They could have saved all this time and money and resources to make ZEN by doubling the Modules on a CMT design Excavator+ at 14nm and have the same MT performance.

So what you people say is that they spend 4-5 years, spending Billions in R&D to reach the same performance in MT they could have by simple increase the CMT modules of the current design. Which it would be just perfect on a 14nm FF process.
 

The Stilt

Golden Member
Dec 5, 2015
1,709
3,057
106
I don't believe AMD used FX-8350 / FX-8370 as "Orochi" in the slide, for two reasons: too high TDP and too high performance for Zeppelin to reach twice the performance over.

In Cinebench R15 Excavator is just 4.87% (instead of the official 15.5% average figure) faster than Piledriver Orochi.

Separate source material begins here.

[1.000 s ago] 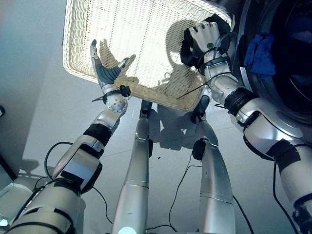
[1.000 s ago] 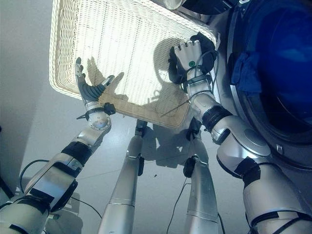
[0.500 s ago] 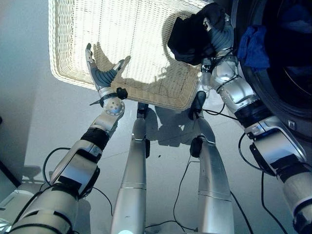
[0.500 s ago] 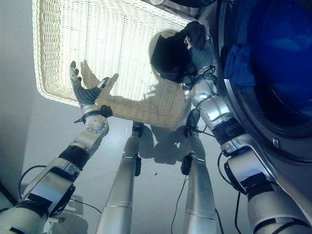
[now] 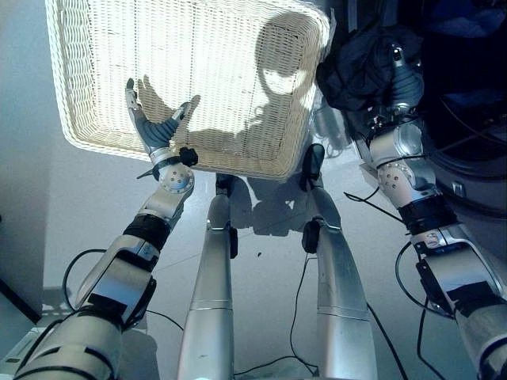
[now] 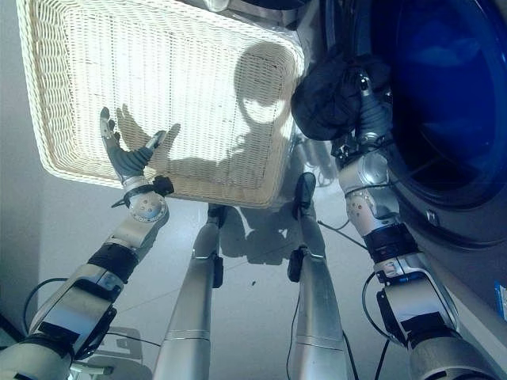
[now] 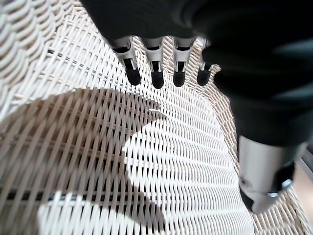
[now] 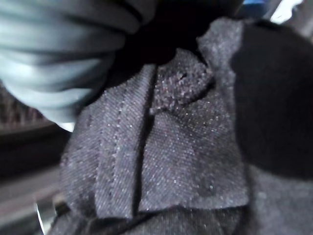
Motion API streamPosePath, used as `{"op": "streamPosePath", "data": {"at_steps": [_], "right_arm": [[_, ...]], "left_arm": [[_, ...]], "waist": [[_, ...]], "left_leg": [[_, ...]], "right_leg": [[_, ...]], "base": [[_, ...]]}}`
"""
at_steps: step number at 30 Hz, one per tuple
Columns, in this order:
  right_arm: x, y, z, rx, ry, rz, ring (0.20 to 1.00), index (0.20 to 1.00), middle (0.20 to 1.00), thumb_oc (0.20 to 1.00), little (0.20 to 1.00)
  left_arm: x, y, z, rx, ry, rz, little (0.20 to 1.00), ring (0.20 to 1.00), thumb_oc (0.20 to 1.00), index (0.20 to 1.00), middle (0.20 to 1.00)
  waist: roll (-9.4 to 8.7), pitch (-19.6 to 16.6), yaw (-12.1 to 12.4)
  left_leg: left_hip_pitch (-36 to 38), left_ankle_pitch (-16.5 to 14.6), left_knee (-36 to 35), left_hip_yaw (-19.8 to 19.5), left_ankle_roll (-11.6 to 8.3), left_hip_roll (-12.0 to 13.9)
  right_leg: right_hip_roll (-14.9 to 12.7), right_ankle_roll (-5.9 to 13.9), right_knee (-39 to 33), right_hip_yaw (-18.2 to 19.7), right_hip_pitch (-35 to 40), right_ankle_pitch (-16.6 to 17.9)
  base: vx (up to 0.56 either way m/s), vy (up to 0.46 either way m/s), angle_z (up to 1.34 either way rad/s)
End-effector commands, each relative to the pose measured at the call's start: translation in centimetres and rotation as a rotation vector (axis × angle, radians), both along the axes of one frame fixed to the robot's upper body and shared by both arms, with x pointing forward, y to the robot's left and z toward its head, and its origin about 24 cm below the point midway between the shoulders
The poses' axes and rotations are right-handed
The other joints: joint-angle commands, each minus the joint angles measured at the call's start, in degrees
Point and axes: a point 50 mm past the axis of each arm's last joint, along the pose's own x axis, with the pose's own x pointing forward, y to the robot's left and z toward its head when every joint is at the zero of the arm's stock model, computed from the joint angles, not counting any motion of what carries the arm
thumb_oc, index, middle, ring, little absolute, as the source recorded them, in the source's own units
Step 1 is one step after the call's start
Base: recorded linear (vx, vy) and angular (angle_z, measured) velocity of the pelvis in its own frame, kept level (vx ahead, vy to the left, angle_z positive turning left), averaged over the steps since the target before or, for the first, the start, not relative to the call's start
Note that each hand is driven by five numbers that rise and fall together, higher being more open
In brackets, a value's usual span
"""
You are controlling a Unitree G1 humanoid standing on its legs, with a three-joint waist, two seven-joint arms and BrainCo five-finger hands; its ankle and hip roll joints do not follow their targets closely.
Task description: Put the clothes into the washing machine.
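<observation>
Carried out of the wicker basket since half a second ago, the dark garment now hangs bunched at the washing machine's round opening, beside the basket's corner. It sits clenched in the right hand, cloth spilling over and around the curled fingers. Inside the basket, the left hand hovers with fingers spread and released.

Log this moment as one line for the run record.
stage: carrying to drum | right hand: shut on dark garment, at washing machine door | left hand: open over white wicker basket
</observation>
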Motion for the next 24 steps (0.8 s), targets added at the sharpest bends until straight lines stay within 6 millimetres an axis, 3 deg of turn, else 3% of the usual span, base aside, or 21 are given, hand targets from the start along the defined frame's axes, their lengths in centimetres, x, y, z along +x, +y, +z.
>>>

In total the expected difference between Piledriver and Zen would be 46.82% (4.87% * 40%, as quoted by AMD). FX-8350 / FX-8370 score 645 points in Cinebench R15. Piledriver scores 96 at 4.0GHz frequency in Cinebench R15 ST test.

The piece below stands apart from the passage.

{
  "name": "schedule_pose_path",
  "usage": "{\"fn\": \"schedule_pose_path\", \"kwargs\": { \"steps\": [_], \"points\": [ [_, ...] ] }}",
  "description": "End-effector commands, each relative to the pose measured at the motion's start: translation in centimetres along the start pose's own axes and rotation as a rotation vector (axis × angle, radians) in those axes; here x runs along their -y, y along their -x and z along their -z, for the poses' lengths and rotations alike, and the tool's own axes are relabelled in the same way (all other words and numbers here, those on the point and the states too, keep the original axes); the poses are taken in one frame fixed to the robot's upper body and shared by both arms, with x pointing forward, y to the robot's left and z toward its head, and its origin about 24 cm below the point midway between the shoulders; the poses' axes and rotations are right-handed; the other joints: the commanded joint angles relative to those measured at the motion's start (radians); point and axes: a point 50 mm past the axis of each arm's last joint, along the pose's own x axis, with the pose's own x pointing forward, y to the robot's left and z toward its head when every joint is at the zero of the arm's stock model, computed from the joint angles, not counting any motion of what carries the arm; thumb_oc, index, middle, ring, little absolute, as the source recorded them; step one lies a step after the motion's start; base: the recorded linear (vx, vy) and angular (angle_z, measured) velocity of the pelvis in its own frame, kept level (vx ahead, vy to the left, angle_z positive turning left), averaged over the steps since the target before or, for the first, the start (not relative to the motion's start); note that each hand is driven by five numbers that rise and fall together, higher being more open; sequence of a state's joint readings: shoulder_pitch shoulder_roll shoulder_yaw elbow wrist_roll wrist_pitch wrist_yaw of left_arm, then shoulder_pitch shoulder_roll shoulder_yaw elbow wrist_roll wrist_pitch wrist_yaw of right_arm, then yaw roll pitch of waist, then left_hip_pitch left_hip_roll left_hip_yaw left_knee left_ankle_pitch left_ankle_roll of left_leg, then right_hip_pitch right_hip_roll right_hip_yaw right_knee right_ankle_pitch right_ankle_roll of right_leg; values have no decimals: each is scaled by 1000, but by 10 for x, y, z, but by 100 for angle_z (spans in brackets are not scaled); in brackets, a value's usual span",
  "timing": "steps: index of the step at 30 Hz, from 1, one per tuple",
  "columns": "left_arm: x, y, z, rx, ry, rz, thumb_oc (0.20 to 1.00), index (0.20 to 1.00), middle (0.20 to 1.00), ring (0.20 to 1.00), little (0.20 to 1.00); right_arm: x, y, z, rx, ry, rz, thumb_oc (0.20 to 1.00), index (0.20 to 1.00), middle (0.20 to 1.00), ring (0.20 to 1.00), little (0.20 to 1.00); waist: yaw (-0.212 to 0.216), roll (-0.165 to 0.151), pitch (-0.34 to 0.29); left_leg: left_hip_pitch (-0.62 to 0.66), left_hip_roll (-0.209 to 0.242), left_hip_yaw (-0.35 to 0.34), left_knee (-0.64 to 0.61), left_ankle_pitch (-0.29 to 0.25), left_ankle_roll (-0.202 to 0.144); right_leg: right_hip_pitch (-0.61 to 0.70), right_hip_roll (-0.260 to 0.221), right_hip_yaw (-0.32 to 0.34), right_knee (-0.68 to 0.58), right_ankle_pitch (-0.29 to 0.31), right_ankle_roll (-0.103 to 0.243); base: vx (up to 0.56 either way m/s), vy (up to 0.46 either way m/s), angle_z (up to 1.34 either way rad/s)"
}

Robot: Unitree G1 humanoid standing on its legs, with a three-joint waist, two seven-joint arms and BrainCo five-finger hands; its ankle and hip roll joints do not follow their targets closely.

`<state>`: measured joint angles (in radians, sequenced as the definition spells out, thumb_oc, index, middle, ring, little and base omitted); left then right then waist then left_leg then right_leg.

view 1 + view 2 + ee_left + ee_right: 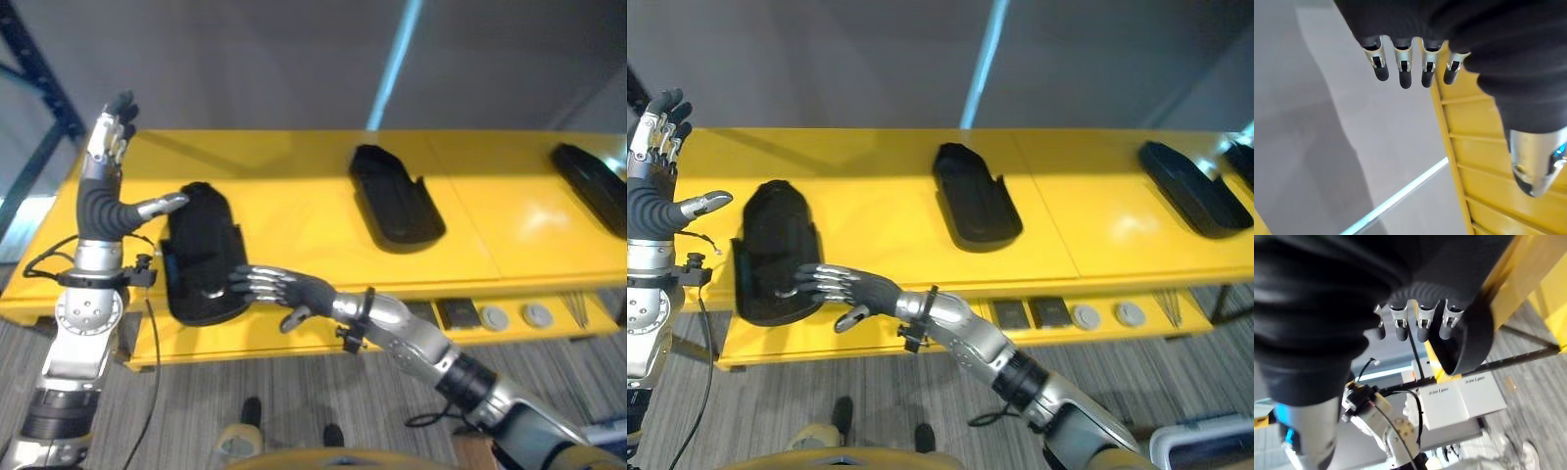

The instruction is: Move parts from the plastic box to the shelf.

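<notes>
A black moulded part lies at the left end of the yellow shelf, its near end over the front edge. My right hand reaches in from below, open, with straight fingers resting on the part's near end. Upright at the part's far left corner stands my left hand, fingers straight and spread, thumb against the part's edge. Neither hand is curled round it.
Two more black parts lie on the shelf, one in the middle and one at the right end. Small dark squares and round discs sit on a lower level. A blue rack post rises at the far left.
</notes>
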<state>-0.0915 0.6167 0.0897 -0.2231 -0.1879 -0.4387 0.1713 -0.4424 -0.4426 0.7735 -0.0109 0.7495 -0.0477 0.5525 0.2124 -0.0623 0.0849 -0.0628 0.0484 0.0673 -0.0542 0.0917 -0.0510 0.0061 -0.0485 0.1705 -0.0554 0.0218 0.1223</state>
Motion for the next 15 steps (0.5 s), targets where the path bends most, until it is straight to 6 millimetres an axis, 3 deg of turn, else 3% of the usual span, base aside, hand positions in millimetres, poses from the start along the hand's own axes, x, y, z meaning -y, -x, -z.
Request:
{"fn": "schedule_pose_path", "kwargs": {
  "steps": [1,5,6,7,8,15],
  "points": [
    [-15,-13,-17,125,-41,-17,1000,1000,1000,1000,1000,-14,0,-3,65,-78,-106,1000,1000,1000,1000,1000,-15,-2,-6,18,-5,6,147,-228,-1,-61,-40,-14,147,-154,66,7,-27,25],
    [-25,-5,-15,95,-67,-49,1000,1000,1000,1000,1000,-14,5,-5,57,-52,-117,1000,1000,1000,1000,1000,-9,8,0,18,-1,-3,146,-224,-5,-55,-42,-37,149,-159,62,2,-42,21],
    [-28,-1,-15,81,-72,-61,1000,1000,1000,1000,1000,-12,9,-8,70,-33,-91,937,937,937,937,937,-10,11,0,19,0,-4,145,-223,-6,-54,-42,-42,149,-159,60,13,-22,9],
    [-32,6,-12,48,-71,-85,1000,1000,1000,1000,1000,-7,17,-8,98,-24,-14,689,689,689,689,689,-15,16,-2,21,1,-5,142,-222,-6,-53,-43,-46,149,-159,59,22,-28,10],
    [-34,11,-10,23,-75,-99,1000,1000,1000,1000,1000,-4,24,-9,124,-19,46,200,200,200,200,200,-20,20,-2,23,1,-3,141,-220,-6,-52,-43,-48,149,-159,57,0,0,0],
    [-31,13,-5,-1,-57,-104,1000,1000,1000,1000,1000,-12,34,-4,96,-92,-9,200,200,200,200,200,-32,25,-6,26,3,6,144,-221,-8,-50,-45,-53,150,-161,57,10,-6,-3]
  ]
}}
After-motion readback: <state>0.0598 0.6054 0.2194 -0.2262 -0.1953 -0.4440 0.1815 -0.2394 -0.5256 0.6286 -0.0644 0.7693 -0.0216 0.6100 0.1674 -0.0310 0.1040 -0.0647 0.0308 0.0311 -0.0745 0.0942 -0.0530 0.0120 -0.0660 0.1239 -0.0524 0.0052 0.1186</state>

2 * 645 = 1290 // Zeppelin's 2x performance target score (for FX-8350 / FX-8370)
96 * 1.4682 = ~140.95 (Zen ST CB R15 score @ 4.0GHz /w quoted and measured performance differences)
8 * 140.95 = ~1128 (Zeppelin's estimated performance /wo SMT @ 4.0GHz)
1128 * 1.25 = 1410 (Zeppelin's estimated 8C/16T performance w/ Intel SMT like yield @ 4.0GHz)
1290 / 1410 = ~0.9149 (Frequency normalization)
0.9149 * 4000 = ~3660MHz (Normalized frequency required for 1290 score)

~3660MHz on all cores of 8C/16T CPU at 95W? I think not. Especially when it is highly unlikely that the SMT implementation in Zen will reach similar yield as the latest SMT implementation from Intel. If (and when) the SMT yield goes down, obviously the CPU clocks must go up even further.

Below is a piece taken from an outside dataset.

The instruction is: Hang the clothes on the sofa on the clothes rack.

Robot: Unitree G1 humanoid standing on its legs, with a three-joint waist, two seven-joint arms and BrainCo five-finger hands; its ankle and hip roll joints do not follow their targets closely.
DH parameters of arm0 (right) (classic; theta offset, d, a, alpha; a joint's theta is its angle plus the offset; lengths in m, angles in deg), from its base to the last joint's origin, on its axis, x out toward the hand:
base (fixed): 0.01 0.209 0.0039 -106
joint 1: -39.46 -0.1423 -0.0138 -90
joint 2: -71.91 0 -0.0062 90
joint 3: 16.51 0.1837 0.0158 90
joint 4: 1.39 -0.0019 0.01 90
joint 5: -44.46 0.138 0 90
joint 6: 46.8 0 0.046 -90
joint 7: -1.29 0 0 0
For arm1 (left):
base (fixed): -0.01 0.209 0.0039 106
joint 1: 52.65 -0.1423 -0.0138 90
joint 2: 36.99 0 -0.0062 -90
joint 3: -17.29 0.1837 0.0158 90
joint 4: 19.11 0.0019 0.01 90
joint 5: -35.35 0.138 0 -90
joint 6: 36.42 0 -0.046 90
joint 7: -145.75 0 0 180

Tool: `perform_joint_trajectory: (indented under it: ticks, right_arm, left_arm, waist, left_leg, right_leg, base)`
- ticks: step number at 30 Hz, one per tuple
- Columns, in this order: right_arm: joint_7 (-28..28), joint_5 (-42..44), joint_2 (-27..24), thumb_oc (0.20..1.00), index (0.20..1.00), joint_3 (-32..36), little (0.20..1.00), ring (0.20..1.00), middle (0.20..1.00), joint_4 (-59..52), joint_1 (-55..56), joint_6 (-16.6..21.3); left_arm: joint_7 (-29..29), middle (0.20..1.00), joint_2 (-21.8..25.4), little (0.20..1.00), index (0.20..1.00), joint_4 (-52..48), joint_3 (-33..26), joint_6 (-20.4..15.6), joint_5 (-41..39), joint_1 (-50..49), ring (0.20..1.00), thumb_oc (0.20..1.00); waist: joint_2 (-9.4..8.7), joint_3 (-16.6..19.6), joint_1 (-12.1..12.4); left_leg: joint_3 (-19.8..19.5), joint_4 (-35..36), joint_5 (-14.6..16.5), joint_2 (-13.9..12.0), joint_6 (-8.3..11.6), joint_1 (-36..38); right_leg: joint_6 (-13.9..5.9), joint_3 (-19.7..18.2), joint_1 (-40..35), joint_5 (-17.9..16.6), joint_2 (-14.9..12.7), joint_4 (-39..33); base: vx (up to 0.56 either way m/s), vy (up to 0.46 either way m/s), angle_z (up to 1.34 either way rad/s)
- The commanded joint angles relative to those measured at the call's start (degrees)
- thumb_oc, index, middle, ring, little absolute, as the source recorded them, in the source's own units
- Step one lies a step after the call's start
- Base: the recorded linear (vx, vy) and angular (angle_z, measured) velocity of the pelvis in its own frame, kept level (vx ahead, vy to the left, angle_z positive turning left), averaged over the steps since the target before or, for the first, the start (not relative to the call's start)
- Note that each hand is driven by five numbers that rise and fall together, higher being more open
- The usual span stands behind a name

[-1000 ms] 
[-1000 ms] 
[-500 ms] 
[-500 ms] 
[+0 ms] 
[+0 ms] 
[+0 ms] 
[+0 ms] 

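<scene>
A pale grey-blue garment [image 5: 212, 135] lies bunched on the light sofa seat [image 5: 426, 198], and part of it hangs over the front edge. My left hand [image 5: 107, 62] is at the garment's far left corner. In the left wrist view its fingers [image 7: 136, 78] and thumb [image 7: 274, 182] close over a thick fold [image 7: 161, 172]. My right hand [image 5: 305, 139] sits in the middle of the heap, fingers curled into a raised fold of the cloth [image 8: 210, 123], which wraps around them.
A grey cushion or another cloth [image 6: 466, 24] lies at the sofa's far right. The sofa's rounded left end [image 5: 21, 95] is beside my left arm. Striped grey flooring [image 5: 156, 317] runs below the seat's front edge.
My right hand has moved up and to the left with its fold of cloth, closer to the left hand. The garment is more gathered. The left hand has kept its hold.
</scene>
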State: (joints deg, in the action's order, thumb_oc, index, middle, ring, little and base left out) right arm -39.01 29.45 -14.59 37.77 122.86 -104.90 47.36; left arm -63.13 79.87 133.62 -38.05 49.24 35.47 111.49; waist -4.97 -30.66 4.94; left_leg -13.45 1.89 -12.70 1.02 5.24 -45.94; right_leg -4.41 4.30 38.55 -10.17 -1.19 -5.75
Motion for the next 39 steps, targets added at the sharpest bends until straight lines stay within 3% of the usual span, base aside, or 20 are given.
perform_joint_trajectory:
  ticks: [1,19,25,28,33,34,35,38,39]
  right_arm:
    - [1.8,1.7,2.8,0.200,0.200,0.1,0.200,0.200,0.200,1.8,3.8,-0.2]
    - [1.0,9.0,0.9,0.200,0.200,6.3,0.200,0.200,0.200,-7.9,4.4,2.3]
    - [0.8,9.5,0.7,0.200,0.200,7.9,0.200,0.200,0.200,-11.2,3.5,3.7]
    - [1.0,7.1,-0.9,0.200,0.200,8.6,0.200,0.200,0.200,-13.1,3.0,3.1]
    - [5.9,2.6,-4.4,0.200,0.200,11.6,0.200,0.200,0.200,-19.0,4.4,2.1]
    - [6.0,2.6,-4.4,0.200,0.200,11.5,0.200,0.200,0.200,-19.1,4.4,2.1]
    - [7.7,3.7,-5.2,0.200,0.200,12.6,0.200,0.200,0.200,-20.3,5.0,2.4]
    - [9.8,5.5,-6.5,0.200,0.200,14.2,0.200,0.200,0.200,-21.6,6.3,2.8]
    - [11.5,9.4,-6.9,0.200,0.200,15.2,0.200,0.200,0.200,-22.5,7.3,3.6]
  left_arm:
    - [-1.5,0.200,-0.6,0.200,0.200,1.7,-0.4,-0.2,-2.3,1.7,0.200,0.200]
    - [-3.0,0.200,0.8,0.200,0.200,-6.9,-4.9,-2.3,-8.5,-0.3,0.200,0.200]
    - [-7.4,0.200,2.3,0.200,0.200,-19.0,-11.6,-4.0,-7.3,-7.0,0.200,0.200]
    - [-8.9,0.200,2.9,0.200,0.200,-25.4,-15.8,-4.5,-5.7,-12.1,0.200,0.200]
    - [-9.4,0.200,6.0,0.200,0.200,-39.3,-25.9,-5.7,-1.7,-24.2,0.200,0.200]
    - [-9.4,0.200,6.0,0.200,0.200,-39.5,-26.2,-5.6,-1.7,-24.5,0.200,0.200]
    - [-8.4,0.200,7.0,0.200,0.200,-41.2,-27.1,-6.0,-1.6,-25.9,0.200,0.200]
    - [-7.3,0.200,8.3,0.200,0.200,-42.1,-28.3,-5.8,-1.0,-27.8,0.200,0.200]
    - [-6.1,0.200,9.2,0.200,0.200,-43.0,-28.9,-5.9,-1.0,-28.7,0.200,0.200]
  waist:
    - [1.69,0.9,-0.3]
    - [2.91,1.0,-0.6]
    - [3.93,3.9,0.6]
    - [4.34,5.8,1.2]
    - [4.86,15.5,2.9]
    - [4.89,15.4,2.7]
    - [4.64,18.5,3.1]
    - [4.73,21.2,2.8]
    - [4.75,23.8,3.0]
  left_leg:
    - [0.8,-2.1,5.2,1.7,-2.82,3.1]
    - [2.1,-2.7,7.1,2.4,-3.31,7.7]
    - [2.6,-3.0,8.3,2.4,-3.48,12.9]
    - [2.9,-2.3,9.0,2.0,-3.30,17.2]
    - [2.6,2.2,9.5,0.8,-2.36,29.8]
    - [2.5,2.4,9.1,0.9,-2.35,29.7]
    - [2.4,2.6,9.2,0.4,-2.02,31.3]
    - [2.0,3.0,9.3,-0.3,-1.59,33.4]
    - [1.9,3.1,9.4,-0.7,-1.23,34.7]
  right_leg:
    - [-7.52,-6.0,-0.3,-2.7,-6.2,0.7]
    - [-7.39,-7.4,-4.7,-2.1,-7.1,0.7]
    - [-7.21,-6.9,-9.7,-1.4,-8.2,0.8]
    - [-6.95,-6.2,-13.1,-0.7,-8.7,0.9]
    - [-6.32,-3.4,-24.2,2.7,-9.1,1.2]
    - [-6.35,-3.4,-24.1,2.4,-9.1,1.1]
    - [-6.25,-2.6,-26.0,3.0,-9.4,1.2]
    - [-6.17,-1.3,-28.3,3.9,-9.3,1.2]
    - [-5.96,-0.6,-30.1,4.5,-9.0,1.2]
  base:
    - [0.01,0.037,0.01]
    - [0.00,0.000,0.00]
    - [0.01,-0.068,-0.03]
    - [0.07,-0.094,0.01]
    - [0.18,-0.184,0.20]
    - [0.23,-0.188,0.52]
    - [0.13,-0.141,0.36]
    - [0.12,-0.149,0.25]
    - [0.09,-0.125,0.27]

However, if the "Orochi" AMD compared Zen to was infact a FX-8370E CPU, which happens to have both matching TDP and lower clocks...

2 * 534 = 1068 // Zeppelin's 2x performance target score (for FX-8370E)
96 * 1.4682 = ~140.95 (Zen ST CB R15 score @ 4.0GHz /w quoted and measured performance differences)
8 * 140.95 = ~1128 (Zeppelin's estimated performance /wo SMT @ 4.0GHz)
1128 * 1.25 = 1410 (Zeppelin's estimated 8C/16T performance w/ Intel SMT like yield @ 4.0GHz)
1068 / 1410 = ~0.7574 (Frequency normalization)
0.7574 * 4000 = ~3030MHz (Normalized frequency required for 1068 score)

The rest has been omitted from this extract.